Perhaps 90 percent of the people who watched these events on their television screens, or witnessed their unfolding in person, would later describe their initial reaction of one of disbelief. It had happened right before our eyes, and yet it could not have happened. We had missed something, something was wrong, and if we would but hold our breaths for a half minute longer, it would all come clear.

And it did.

A third jetliner ploughed into the Pentagon in Virginia. A bit later a fourth would plummet to the earth in Pennsylvania.

These were not terrible accidents. This was premeditated murder. And war.

I remember going back to the bedroom to wake my wife. Something had to be done, and surely she would have some idea of what. As yet I had only sat and watched. What now? What now? A sadness was upon me, black as smoke, heavy as stone. I was falling from high in a tower. All of us were falling at once.

Every generation has at least one defining moment. In 1941 it was the Japanese attack on Pearl Harbour. In 1963 it was the killing by assassination of John F. Kennedy. Ours happened on a Tuesday, September 11, 2001.

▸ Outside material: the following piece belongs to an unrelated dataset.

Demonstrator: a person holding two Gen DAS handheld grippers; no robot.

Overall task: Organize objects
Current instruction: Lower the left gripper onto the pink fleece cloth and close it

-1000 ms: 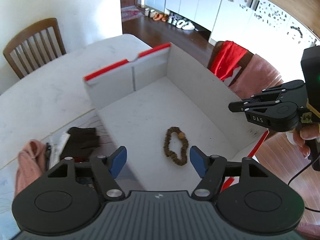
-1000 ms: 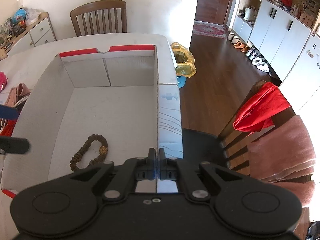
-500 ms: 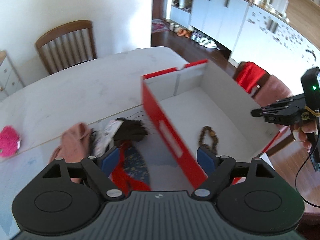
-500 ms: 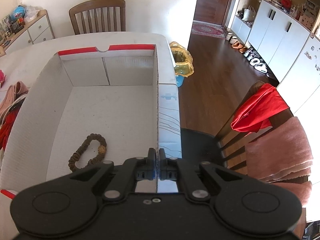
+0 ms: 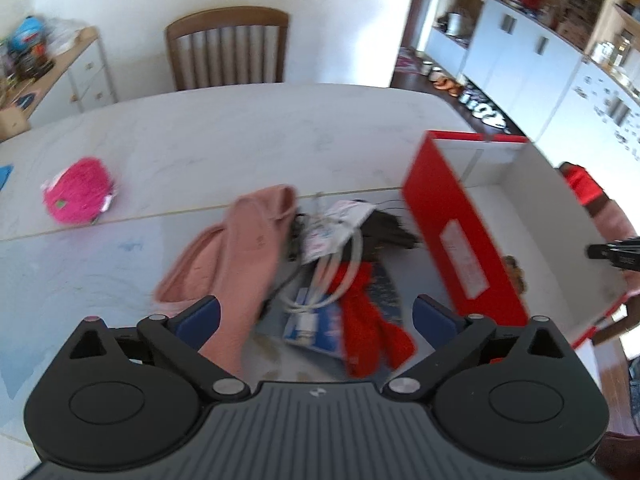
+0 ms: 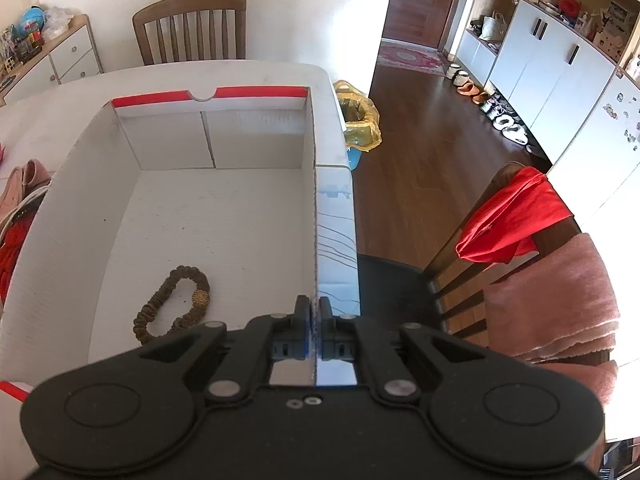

One will hear people say that innocence, as a defining characteristic of society, died long ago. But I do not believe that is true. Rather, innocence throughout this sad mortal life dies over and over again, at every age and in every people. It dies new on each occasion. What cannot be comes about nonetheless, and our fear is suddenly upon us--because someone somewhere, once again, has mistaken individual human beings for cardboard tokens, pieces in a game, political ideas, and has from the blindness of an alien and bankrupt soul plunged the real world into misery. Again, again, and once again.

If innocence dies always and forever, simplicity is the breath that brings life again. “All we want is to be left alone,” Jefferson Davis said. It is simple, it is naïve, and it will never happen. And yet it is the eternal anthem of the common man.

1 comment:

Anonymous said...

I remember for a few weeks after, we in the US had a sense of community as you describe finding in Bali. Sadly, it didn't last and now the divisiveness and fear is back, in force.